Deux grands déplacements sont repérables. D’abord dans la relation entre le médecin et son patient. Ce dernier est non seulement plus informé sur la maladie et les traitements, mais il est de plus en plus invité à devenir un « acteur » de sa santé. Il doit consentir, mais aussi se prendre en main, être actif, s’occuper de sa médication notamment, surveiller ses symptômes, réorganiser sa vie de manière à favoriser sa santé, etc. Les médicaments favorisent cette responsabilisation du malade. La capacité du patient à avoir accès à l’information, à comprendre son diagnostic et les traitements, à les réinterpréter en fonction des dimensions de son expérience que le médecin prend peu ou pas en considération, et à déroger aux conduites que l’on attend de lui sont devenus des enjeux centraux dans l’univers des soins. Le deuxième déplacement, lié au premier, touche au rapport entre le normal et le pathologique. C’est en fonction, d’une part, de la capacité des individus à être autonomes, à s’adapter aux exigences sociales, à adopter les « bons » comportements, et, d’autre part, de la disponibilité de médicaments pouvant réguler ces conduites et prévenir les comportements dysfonctionnels que la normalité se redéfinit. On le voit bien à propos de la dépression ou de la désinstitutionnalisation des personnes psychiatrisées. On l’observe également à propos de la maladie d’Alzheimer, où les critères diagnostiques et l’étiologie même de la maladie sont reformulés en fonction des perturbations comportementales de la personne. Des maladies sont ainsi définies par leurs symptômes, sur lesquels des médicaments peuvent agir, plutôt que par leur étiologie.

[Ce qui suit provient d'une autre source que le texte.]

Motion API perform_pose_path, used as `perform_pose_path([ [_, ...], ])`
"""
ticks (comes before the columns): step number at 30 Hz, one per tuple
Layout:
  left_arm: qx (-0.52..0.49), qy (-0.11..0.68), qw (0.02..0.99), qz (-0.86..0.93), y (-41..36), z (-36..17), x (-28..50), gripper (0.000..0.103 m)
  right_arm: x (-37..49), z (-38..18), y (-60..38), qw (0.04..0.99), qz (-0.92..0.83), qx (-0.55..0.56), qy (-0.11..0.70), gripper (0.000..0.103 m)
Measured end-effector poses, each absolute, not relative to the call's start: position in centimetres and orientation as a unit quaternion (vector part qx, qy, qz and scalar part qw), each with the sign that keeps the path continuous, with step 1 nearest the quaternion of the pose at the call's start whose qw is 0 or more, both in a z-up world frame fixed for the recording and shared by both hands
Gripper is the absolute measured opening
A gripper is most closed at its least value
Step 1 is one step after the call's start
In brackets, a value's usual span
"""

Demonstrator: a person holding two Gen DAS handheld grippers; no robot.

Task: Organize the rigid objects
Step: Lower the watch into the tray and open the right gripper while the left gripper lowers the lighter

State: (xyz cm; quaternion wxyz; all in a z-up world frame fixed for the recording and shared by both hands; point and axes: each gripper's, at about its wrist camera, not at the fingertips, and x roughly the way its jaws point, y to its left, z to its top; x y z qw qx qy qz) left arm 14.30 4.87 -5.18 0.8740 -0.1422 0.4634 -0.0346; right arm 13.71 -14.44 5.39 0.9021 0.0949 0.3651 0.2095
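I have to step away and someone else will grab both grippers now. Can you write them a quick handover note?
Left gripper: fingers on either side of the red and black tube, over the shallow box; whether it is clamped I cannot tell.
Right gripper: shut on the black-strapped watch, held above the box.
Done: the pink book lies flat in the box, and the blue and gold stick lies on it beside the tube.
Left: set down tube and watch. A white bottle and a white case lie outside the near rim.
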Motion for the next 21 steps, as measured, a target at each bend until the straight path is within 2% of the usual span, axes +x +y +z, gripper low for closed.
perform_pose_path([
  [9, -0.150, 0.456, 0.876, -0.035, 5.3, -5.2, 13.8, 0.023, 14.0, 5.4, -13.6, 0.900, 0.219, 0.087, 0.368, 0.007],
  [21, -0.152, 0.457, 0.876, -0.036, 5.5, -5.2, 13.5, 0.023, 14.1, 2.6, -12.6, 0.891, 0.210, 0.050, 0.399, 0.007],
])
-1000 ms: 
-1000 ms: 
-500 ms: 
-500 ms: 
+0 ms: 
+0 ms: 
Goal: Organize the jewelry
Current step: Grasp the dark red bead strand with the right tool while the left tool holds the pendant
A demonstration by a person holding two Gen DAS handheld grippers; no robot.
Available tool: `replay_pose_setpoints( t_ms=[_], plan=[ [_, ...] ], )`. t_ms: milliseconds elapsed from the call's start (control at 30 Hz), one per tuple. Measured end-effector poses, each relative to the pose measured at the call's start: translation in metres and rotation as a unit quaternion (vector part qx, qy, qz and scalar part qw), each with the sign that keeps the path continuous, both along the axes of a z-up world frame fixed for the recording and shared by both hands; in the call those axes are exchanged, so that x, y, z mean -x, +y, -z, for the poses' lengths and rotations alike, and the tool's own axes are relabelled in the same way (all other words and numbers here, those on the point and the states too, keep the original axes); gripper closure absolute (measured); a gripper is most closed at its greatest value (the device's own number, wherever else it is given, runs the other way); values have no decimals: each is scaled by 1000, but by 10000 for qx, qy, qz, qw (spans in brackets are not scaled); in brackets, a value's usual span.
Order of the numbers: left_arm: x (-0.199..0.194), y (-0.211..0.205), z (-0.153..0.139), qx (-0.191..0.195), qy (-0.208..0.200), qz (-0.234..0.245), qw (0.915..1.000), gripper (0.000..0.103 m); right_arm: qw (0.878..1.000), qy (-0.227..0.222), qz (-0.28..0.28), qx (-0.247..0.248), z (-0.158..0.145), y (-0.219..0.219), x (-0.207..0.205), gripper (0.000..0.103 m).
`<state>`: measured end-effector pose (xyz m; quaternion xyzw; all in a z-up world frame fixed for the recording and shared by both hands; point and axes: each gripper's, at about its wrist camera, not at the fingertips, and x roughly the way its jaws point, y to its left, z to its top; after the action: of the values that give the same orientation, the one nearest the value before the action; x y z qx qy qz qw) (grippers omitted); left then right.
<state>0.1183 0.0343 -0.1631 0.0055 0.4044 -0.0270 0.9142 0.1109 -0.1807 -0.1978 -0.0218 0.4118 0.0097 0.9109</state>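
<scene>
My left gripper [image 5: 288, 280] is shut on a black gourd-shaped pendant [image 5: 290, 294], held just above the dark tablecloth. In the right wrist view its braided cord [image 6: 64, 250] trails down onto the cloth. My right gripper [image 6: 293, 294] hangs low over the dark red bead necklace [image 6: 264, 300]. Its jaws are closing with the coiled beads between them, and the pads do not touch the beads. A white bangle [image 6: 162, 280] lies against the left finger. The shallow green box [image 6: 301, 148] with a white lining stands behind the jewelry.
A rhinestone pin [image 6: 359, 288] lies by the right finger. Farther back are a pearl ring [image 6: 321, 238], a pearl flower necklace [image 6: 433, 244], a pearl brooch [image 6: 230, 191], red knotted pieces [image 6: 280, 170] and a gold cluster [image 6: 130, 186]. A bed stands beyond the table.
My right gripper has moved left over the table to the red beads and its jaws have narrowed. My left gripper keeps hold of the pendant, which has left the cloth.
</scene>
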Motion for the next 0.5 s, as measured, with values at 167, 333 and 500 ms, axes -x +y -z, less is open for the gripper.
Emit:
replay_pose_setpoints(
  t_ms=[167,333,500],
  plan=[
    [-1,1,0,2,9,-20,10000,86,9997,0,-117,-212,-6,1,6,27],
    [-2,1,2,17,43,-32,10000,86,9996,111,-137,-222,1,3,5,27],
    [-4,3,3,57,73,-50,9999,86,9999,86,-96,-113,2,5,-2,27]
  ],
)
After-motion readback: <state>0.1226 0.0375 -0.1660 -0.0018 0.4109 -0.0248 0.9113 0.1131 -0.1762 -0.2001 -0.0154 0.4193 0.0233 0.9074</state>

Les études rassemblées dans cet ouvrage permettent ainsi de dépasser les analyses de la consommation de médicaments comme réponse à un besoin (il n’y a pas simple adéquation entre un médicament et une pathologie), ainsi que les études centrées uniquement sur l’observance (compliance en anglais) des prescriptions par les patients, sans prise en compte de la négociation avec le médecin, des contextes institutionnels, des intérêts professionnels et économiques et de l’ambiguïté d’une norme comme l’autonomie. Elles permettent de poser et d’approfondir la question du sujet, les médicaments participant de la transformation du rapport de l’individu à soi, aux autres et aux normes dans le monde contemporain.